No More Scary Needles: 3D-Printed Microneedles Dissolve In The Skin
Having had a recent stint in the hospital for a few days, I can tell you that needles are the worst. The IV needle going in is especially one that you should look away as they’re putting it in your arm. Needles may be on their way out if research from the University of Dallas has anything to say about it. They might be able to offer an alternative using a patch with 3D printed microneedles that can deliver drugs by just putting it on your arm.
Microneedles has recently been getting a lot of attention because it means someone caring for someone can give the drugs to the patient with no knowledge of needles. Say if you’re a son or daughter taking care of their parent.
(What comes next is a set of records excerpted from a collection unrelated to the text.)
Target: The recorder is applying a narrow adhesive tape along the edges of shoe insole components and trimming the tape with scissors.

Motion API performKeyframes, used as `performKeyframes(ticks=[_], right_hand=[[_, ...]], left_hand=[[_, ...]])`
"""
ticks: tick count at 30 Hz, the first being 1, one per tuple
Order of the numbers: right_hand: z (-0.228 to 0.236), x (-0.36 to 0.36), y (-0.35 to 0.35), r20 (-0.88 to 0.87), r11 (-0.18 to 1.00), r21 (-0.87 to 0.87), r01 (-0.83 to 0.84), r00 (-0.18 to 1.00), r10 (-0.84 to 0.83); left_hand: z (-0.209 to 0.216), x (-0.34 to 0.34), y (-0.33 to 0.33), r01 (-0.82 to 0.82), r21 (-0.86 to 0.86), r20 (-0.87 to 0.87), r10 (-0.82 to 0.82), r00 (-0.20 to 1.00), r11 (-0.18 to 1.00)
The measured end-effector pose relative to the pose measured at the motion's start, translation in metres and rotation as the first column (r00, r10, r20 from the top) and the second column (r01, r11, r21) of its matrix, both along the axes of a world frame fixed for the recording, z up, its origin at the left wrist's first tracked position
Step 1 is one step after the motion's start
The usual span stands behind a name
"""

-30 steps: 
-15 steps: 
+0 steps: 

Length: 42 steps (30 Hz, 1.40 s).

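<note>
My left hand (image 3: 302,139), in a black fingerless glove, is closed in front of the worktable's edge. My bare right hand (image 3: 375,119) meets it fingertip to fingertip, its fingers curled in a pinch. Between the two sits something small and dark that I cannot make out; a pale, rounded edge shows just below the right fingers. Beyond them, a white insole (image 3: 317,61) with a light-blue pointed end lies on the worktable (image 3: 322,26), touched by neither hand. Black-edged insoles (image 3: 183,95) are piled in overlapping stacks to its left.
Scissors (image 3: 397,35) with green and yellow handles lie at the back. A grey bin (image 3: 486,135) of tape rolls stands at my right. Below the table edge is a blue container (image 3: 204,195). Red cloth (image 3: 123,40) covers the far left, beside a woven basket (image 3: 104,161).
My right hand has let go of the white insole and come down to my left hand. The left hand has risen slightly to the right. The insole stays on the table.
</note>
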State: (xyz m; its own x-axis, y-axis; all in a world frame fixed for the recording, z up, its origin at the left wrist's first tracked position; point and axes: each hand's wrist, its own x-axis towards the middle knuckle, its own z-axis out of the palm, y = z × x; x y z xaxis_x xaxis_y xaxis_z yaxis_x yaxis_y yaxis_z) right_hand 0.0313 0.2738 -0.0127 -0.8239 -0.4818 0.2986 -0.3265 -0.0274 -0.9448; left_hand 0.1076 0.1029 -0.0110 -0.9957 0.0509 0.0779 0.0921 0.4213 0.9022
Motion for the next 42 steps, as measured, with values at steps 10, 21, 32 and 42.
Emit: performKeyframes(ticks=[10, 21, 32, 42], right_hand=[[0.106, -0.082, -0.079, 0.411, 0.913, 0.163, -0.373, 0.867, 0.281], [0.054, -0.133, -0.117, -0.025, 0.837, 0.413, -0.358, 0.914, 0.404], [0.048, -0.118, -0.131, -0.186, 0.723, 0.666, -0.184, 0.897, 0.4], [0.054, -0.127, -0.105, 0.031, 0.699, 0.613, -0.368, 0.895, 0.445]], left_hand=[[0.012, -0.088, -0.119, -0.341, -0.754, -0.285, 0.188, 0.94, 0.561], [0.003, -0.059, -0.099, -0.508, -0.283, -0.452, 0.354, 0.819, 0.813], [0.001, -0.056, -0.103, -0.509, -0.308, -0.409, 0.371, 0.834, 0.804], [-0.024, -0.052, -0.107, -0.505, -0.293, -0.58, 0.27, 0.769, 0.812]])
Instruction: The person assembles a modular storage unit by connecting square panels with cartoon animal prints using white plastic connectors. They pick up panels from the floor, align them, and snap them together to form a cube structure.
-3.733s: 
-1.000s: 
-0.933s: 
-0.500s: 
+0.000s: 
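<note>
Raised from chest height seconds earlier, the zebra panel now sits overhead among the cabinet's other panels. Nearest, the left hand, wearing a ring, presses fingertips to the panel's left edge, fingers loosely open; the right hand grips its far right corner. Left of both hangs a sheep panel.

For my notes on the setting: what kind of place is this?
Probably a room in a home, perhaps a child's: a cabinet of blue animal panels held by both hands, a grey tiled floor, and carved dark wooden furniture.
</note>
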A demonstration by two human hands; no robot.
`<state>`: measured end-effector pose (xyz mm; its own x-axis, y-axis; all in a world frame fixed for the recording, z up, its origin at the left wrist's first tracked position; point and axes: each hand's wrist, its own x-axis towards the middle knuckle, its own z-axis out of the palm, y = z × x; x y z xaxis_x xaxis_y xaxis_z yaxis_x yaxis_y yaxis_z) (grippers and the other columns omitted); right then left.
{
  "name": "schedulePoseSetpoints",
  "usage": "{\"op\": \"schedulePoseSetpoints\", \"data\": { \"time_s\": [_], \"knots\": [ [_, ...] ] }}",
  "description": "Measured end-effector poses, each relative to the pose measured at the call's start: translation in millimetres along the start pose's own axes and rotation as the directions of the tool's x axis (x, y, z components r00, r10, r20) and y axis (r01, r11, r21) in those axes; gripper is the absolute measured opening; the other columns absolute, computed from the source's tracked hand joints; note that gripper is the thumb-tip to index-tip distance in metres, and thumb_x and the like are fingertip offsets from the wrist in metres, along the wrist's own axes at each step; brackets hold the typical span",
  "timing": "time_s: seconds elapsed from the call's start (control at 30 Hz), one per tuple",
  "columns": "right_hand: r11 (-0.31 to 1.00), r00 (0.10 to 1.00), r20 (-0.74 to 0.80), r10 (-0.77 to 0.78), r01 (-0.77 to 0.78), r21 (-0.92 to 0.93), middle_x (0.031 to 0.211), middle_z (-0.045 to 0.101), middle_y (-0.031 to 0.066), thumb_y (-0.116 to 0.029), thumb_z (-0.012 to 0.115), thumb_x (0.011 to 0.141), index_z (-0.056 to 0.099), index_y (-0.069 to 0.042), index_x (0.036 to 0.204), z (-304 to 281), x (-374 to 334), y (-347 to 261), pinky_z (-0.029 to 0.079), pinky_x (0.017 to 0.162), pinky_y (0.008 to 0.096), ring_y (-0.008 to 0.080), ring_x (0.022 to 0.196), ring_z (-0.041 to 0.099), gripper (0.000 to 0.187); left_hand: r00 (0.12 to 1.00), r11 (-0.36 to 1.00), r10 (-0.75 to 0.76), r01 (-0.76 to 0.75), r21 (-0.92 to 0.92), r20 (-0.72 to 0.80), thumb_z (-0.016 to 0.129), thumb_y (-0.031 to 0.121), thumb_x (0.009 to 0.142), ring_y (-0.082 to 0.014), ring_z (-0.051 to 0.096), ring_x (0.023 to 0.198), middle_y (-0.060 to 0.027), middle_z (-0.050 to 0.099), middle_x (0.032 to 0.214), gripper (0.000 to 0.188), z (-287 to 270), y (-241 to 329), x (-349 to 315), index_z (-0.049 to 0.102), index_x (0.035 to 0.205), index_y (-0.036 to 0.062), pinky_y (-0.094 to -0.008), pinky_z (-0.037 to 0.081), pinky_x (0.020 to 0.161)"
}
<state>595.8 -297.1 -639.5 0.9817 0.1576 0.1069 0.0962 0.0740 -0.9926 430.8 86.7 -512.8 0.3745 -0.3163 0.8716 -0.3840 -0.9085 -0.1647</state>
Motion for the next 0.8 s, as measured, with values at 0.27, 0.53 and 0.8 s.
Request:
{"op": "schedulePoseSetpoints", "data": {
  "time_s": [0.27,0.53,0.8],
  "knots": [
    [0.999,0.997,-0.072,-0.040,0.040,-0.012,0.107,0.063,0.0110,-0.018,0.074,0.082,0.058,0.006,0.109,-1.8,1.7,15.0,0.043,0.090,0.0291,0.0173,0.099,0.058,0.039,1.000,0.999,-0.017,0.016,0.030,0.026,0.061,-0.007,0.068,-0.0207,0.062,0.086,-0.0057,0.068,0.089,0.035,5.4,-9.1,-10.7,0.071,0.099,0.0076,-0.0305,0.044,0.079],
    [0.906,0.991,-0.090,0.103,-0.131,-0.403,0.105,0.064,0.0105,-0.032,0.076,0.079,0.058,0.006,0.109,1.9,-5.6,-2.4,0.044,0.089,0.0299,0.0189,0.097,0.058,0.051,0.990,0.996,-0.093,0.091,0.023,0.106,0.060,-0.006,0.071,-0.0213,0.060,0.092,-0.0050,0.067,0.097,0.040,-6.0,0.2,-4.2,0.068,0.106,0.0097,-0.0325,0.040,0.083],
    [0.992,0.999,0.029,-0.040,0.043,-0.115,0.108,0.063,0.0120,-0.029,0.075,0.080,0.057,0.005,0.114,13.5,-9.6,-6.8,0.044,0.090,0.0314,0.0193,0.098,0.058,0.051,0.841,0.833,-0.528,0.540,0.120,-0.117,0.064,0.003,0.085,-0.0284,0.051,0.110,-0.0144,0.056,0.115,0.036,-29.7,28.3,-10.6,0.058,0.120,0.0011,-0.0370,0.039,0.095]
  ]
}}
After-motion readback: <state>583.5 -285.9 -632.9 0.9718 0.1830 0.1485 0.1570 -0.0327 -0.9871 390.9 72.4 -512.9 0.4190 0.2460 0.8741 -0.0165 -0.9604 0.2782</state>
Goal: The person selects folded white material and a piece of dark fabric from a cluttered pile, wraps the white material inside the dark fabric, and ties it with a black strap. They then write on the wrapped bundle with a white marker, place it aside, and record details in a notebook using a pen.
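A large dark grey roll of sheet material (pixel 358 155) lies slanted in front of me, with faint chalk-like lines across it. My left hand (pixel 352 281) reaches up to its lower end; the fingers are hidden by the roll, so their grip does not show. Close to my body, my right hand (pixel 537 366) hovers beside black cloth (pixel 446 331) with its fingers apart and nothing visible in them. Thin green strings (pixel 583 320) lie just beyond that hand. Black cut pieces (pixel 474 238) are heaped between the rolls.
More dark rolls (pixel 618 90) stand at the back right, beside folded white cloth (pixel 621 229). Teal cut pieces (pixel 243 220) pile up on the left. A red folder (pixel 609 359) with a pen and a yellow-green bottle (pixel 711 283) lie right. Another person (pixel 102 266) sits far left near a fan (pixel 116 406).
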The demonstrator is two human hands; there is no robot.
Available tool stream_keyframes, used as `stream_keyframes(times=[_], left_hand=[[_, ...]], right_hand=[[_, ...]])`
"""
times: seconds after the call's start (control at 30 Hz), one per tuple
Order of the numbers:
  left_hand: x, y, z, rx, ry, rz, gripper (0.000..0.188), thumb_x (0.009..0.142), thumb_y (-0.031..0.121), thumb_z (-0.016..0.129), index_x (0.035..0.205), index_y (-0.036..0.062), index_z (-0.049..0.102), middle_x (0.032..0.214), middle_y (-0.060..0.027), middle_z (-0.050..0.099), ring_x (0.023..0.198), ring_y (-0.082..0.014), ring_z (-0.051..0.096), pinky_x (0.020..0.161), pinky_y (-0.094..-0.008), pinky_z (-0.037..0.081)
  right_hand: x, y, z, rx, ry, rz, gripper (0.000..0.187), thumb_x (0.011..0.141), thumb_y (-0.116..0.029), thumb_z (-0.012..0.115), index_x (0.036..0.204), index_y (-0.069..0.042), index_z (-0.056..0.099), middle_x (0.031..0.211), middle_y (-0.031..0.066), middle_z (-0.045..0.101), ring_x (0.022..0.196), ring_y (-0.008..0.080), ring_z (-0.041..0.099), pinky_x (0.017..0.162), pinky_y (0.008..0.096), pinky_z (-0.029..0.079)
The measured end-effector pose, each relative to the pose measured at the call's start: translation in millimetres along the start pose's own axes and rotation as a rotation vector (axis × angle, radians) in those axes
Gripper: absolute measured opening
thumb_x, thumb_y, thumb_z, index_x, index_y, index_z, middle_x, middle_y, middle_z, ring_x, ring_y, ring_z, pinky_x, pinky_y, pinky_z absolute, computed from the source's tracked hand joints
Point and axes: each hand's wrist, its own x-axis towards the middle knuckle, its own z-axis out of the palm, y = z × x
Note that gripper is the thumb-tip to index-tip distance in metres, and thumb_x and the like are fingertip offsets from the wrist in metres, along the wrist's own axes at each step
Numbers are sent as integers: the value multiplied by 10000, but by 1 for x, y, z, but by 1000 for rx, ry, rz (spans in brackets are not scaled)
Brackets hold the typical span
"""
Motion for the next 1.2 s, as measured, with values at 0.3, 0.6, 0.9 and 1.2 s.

They can put on the patch with no help, and also since they’re not using big needles, the possibility of infection is dramatically lessened. It also has a better shelf-life than drugs that have to be kept in vials and stored
The microneedles are around 100 micrometers wide. These little needles can be coated with drug like a tiny version of an arrow dipped in poison, but not that at all. Once applied to the skin, the microneedles will break off and be absorbed and dissolved, leaving no trace besides the medication it just delivered. One of the only problems is manufacturing the needles, which is not an easy task.
Jeremiah Gassensmith, and his team in Dallas, use 3D printing to make the microneedles from polylactide, which is a biodegradable and renewable polymer which is used in stitches that dissolve. The problem is, is that these printing techniques to make the small needles isn’t compatible with the polymer necessary. Instead of that, Gassensmith and his team used a fused deposition modelling (FDM), a 3D printing technique that will work with the polylactide.
(Via Cosmo Magazine)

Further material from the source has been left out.